| THE PROBLEM |
Output the complete listing exactly, please, and keep the pictures out of it.

| INFORMATION PROVIDED |
******************************
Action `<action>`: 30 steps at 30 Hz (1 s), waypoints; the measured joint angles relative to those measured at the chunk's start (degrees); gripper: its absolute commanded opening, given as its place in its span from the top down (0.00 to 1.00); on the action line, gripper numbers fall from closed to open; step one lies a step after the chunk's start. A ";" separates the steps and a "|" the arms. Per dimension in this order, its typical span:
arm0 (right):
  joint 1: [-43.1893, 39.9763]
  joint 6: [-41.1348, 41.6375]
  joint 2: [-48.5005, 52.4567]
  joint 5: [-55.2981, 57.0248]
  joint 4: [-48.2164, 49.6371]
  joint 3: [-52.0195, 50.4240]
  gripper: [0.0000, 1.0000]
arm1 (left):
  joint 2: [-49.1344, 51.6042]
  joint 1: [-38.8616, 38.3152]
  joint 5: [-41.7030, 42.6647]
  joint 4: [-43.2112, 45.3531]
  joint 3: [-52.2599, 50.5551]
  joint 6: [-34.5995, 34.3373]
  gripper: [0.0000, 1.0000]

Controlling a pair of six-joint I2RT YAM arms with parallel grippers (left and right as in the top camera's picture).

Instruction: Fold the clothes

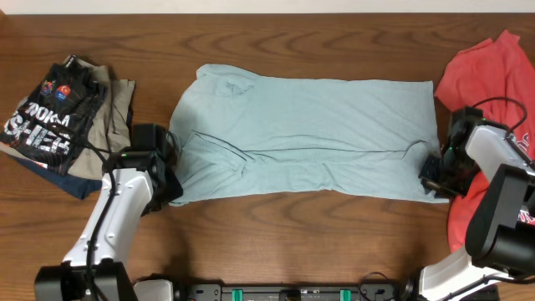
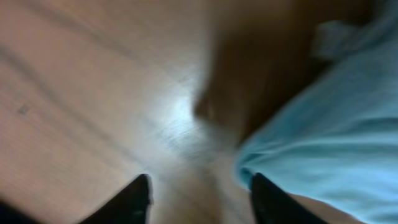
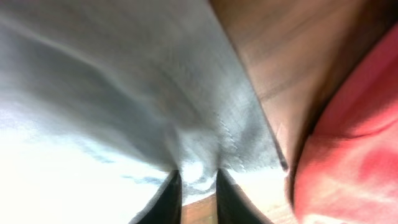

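Observation:
A pale blue-grey T-shirt lies spread across the middle of the wooden table, folded lengthwise. My left gripper is at its near left corner; in the left wrist view the fingers stand apart, with the shirt's edge beside the right finger and bare wood between them. My right gripper is at the shirt's near right corner. In the right wrist view its fingers are pinched on the hem. A red T-shirt lies crumpled at the far right, also in the right wrist view.
A stack of folded clothes sits at the left, a black printed shirt on top. Bare wood runs along the near edge.

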 measured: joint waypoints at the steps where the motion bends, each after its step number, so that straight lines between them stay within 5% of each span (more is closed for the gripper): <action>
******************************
| WRITTEN ANSWER |
Action `<action>`: 30 steps at 30 Hz (1 s), waypoints; the measured joint angles relative to those measured at the chunk's start (degrees); gripper: its absolute commanded opening, given as its place in its span from the top down (0.00 to 1.00); on the action line, gripper numbers fall from closed to open; step one lies a step after the chunk's start. A ";" separates the steps and a "|" the arms. Per dimension in this order, its typical span:
arm0 (right):
  joint 1: [-43.1893, 39.9763]
  joint 6: [-41.1348, 41.6375]
  joint 2: [-48.5005, 52.4567]
  joint 5: [-55.2981, 57.0248]
  joint 4: [-48.2164, 49.6371]
  joint 3: [-52.0195, 50.4240]
  gripper: [0.0000, 1.0000]
arm1 (left):
  joint 2: [-49.1344, 51.6042]
  joint 1: [-38.8616, 38.3152]
  joint 5: [-41.7030, 42.6647]
  joint 4: [-43.2112, 45.3531]
  joint 3: [-52.2599, 50.5551]
  joint 6: [-34.5995, 34.3373]
  gripper: [0.0000, 1.0000]

Controlling a pair of six-joint I2RT YAM arms with parallel grippers (left and right as in the top camera's picture).

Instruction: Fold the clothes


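Observation:
A pale blue-grey T-shirt lies spread across the middle of the wooden table, folded lengthwise. My left gripper is at its near left corner; in the left wrist view the fingers stand apart, with the shirt's edge beside the right finger and bare wood between them. My right gripper is at the shirt's near right corner. In the right wrist view its fingers are pinched on the hem. A red T-shirt lies crumpled at the far right, also in the right wrist view.
A stack of folded clothes sits at the left, a black printed shirt on top. Bare wood runs along the near edge.
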
 measured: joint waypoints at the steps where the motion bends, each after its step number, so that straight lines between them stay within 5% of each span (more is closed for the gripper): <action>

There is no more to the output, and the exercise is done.